§ WORK ITEM:
Copy the whole listing below exactly, with nothing left out.

§ SUPPLIED MATERIAL:
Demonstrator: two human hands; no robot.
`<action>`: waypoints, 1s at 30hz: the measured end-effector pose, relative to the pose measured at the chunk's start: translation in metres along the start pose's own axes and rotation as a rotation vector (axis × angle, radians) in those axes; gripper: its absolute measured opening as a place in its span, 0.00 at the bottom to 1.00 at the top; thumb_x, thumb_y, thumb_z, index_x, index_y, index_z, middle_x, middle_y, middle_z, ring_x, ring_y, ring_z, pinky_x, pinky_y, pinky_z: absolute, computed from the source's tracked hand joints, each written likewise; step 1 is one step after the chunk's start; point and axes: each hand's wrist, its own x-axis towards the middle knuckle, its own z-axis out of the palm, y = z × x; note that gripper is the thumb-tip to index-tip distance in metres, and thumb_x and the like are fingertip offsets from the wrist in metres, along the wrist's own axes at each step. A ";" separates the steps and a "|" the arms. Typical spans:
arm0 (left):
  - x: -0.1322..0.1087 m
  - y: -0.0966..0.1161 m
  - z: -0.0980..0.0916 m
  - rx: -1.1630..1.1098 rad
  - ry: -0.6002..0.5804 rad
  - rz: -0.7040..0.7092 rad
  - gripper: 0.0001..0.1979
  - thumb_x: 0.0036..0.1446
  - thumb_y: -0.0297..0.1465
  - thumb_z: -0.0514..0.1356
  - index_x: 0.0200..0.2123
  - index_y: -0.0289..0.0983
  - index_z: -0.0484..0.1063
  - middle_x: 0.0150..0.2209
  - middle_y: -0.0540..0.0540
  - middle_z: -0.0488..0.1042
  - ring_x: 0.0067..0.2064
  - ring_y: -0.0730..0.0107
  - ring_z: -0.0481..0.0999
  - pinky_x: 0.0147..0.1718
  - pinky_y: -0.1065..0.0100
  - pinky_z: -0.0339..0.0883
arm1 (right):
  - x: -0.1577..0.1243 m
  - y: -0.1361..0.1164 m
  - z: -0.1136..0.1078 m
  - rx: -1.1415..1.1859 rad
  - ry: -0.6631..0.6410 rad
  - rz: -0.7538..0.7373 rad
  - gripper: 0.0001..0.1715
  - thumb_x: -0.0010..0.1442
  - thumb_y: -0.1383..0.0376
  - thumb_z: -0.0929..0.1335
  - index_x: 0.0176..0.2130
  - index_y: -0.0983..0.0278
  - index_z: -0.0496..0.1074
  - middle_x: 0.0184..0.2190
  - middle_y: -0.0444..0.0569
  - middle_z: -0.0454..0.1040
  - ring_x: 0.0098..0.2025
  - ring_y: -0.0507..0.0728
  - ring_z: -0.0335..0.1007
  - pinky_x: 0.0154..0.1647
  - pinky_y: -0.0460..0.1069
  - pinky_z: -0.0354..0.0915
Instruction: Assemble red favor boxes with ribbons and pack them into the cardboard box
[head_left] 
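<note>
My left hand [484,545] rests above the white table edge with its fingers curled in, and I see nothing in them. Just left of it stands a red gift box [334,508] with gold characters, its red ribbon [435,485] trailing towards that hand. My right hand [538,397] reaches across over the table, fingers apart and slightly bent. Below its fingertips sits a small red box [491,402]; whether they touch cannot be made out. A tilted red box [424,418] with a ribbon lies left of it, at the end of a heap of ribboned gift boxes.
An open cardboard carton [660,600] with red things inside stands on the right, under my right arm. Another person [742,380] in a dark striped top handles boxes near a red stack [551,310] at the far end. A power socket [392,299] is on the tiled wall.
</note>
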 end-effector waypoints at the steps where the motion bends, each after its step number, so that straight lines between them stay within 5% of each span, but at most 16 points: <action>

§ ANSWER TO THIS PROBLEM:
Demonstrator: two human hands; no robot.
`<action>`: waypoints, 1s at 30hz: the measured end-effector pose, relative to the pose measured at the chunk's start: translation in metres along the start pose's own axes and rotation as a rotation vector (axis × angle, radians) in those axes; gripper: its absolute measured opening as a place in its span, 0.00 at the bottom to 1.00 at the top; thumb_x, thumb_y, thumb_z, index_x, index_y, index_z, middle_x, middle_y, middle_z, ring_x, ring_y, ring_z, pinky_x, pinky_y, pinky_z: absolute, computed from the source's tracked hand joints, each written likewise; step 1 is one step after the chunk's start; point and axes: each hand's wrist, its own x-axis towards the middle knuckle, its own z-axis out of the palm, y = z × x; note that gripper is the thumb-tip to index-tip distance in metres, and thumb_x and the like are fingertip offsets from the wrist in metres, along the wrist's own axes at each step. A ";" separates the steps and a "|" the arms. Typical spans:
arm0 (left):
  - x: -0.1322..0.1087 m
  - y: -0.0966..0.1161 m
  - z: -0.0980..0.0916 m
  - rx: -1.1630..1.1098 rad
  - ry: -0.6002..0.5804 rad
  - rz: -0.7040..0.7092 rad
  - gripper: 0.0001..0.1979
  - thumb_x: 0.0036..0.1446
  - thumb_y: -0.0297..0.1465
  - thumb_z: -0.0514..0.1356
  - index_x: 0.0200..0.2123
  - index_y: -0.0289..0.0983
  - index_z: -0.0484..0.1063
  - middle_x: 0.0150..0.2209
  - middle_y: -0.0540..0.0540
  - middle_z: -0.0488..0.1042
  - ring_x: 0.0067..0.2064
  - ring_y: -0.0730..0.0107
  - ring_z: -0.0481..0.0999
  - pinky_x: 0.0147..0.1718
  - pinky_y: -0.1065..0.0100
  - pinky_z: -0.0339..0.0883
arm1 (right):
  - x: -0.1577..0.1243 m
  - y: -0.1361..0.1164 m
  - z: -0.1136..0.1078 m
  - rx: -1.1415..1.1859 rad
  - ry: -0.6631..0.6410 rad
  - rz: -0.7538..0.7373 rad
  - gripper: 0.0001..0.1715
  - thumb_x: -0.0010..0.1442
  - thumb_y: -0.1383..0.0376
  - thumb_z: -0.0929..0.1335
  - index_x: 0.0176..0.2130
  - index_y: -0.0983..0.0278
  - index_z: -0.0496..0.1074
  - middle_x: 0.0184..0.2190
  - middle_y: -0.0444..0.0569
  - middle_z: -0.0454..0.1040
  - ring_x: 0.0098..0.2025
  - ring_y: -0.0507..0.0728
  - ring_z: -0.0335..0.1007
  - pinky_x: 0.0154..0.1647
  - pinky_y: -0.0460..0.1069
  - pinky_z: -0.0354..0.0915
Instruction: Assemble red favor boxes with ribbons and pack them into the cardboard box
[head_left] 
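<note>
My left hand [484,545] rests above the white table edge with its fingers curled in, and I see nothing in them. Just left of it stands a red gift box [334,508] with gold characters, its red ribbon [435,485] trailing towards that hand. My right hand [538,397] reaches across over the table, fingers apart and slightly bent. Below its fingertips sits a small red box [491,402]; whether they touch cannot be made out. A tilted red box [424,418] with a ribbon lies left of it, at the end of a heap of ribboned gift boxes.
An open cardboard carton [660,600] with red things inside stands on the right, under my right arm. Another person [742,380] in a dark striped top handles boxes near a red stack [551,310] at the far end. A power socket [392,299] is on the tiled wall.
</note>
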 end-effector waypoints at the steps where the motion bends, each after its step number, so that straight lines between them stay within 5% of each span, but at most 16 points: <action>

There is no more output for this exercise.